Composition is the act of combining parts to make a whole, a program can be expressed as functions built on top of other functions representing different levels of abstraction spanning from human to machine. This fits very well with the instinctive way of solving problems for humans expressed by the idea of divide et impera. A complex problem is divided in smaller and simpler problems that are easier to solve so that the global solution is the combination of all the solutions of the smaller problems. Different programming paradigms slice the problems in different ways depending on the tools used to combine the solutions for the subproblems. Composability is more effective when used on pure functions to avoid the problems deriving from hidden side effects.

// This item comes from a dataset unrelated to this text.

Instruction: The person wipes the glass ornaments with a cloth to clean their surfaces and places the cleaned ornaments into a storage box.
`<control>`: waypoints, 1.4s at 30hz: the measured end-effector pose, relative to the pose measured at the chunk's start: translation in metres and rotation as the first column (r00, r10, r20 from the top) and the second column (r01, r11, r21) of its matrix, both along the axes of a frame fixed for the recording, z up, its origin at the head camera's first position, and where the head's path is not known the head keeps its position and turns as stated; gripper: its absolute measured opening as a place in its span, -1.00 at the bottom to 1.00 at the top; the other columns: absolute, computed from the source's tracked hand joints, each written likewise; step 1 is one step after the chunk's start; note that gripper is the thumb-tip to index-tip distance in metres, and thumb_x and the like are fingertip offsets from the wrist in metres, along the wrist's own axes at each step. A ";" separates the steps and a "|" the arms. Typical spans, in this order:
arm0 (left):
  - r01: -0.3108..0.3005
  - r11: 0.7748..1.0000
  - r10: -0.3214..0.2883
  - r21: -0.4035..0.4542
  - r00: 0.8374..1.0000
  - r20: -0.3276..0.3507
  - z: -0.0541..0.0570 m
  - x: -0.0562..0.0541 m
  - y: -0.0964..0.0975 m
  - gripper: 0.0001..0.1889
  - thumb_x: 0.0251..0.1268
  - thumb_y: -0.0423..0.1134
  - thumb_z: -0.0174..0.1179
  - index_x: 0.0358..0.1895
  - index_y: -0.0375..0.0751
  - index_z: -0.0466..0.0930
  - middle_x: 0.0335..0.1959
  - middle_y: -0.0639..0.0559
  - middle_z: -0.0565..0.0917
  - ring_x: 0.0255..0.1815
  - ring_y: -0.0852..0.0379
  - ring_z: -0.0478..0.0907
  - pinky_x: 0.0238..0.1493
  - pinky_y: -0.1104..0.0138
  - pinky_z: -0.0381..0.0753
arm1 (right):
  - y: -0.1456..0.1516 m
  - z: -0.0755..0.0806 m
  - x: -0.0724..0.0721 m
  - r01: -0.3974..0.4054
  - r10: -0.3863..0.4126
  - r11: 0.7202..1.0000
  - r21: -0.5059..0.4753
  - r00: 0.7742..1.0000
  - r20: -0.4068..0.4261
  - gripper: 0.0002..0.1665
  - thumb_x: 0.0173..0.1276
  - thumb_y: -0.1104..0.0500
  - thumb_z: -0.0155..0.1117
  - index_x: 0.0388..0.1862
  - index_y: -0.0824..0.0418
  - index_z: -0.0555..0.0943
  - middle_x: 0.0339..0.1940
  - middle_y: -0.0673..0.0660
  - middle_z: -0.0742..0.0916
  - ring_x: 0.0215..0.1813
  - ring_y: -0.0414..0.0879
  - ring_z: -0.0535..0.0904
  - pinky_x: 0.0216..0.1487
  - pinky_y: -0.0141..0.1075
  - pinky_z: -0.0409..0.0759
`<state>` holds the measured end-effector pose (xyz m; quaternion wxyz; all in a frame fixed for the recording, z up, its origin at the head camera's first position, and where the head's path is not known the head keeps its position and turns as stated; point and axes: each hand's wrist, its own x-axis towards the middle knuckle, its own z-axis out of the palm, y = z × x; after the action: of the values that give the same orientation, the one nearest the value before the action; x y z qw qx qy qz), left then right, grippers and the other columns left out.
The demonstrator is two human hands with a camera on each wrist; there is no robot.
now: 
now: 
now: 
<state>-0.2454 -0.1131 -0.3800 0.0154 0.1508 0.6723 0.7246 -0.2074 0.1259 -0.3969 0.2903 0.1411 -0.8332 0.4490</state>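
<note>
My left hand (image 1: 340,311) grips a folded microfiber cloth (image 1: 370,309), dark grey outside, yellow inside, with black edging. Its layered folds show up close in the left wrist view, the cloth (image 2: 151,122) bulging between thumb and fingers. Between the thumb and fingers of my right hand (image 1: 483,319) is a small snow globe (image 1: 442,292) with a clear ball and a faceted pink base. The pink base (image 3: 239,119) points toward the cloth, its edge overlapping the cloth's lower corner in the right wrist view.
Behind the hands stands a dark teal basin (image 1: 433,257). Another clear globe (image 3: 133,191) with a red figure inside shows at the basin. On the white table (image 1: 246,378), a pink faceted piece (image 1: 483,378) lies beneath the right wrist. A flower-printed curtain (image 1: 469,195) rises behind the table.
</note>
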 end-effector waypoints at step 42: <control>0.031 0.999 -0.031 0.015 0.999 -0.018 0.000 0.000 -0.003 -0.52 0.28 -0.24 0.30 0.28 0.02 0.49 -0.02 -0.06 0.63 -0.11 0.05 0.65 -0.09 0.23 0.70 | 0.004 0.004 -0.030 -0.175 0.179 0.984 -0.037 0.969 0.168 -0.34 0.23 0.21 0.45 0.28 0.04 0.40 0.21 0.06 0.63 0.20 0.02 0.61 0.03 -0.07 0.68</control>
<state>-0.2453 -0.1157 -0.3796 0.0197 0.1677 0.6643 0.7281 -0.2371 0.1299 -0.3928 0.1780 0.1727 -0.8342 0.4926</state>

The fundamental building block of functional programming is the function application to its input values. A function that associates one and only one value to its inputs without any other effects is called a pure function; that is the function only observable effect on the program execution is the computation of the result given the inputs. A function application is basically a table that maps inputs to outputs. The formalisation of this concept is called referential transparency and is a property of expressions in general, not just functions. This means that you can achieve referential transparency with any language and any paradigm. Referential transparent expressions can be evaluated at any time, this allows us to replace symbols with their implementations and the flow of execution is now not relevant anymore enabling parallel evaluation without the problems deriving from race conditions; on top of this previously calculated results can be cached improving performance at the cost of memory. On a human perspective purity is even more valuable because of our limited capacity to reason.
In functional programming functions are first class citizens and as such they have a prominent role to the point that they can be treated as values and passed as arguments to other functions to produce more complex computations. Functions accepting other functions as parameters or returning functions as the result of a computation are called high order functions.
Modular software is well designed software because it is made of independent components that can be replaced or extended without causing ripple effects while cooperating to deliver value. The key benefit of functional programming is the improved modularisation of code built from smaller, testable and reusable components that can be understood independently. The meaning of the whole depends only on the meaning of the components and on the ways you can combine them; this simplifies the reasoning about the software because functions behave like connected black boxes.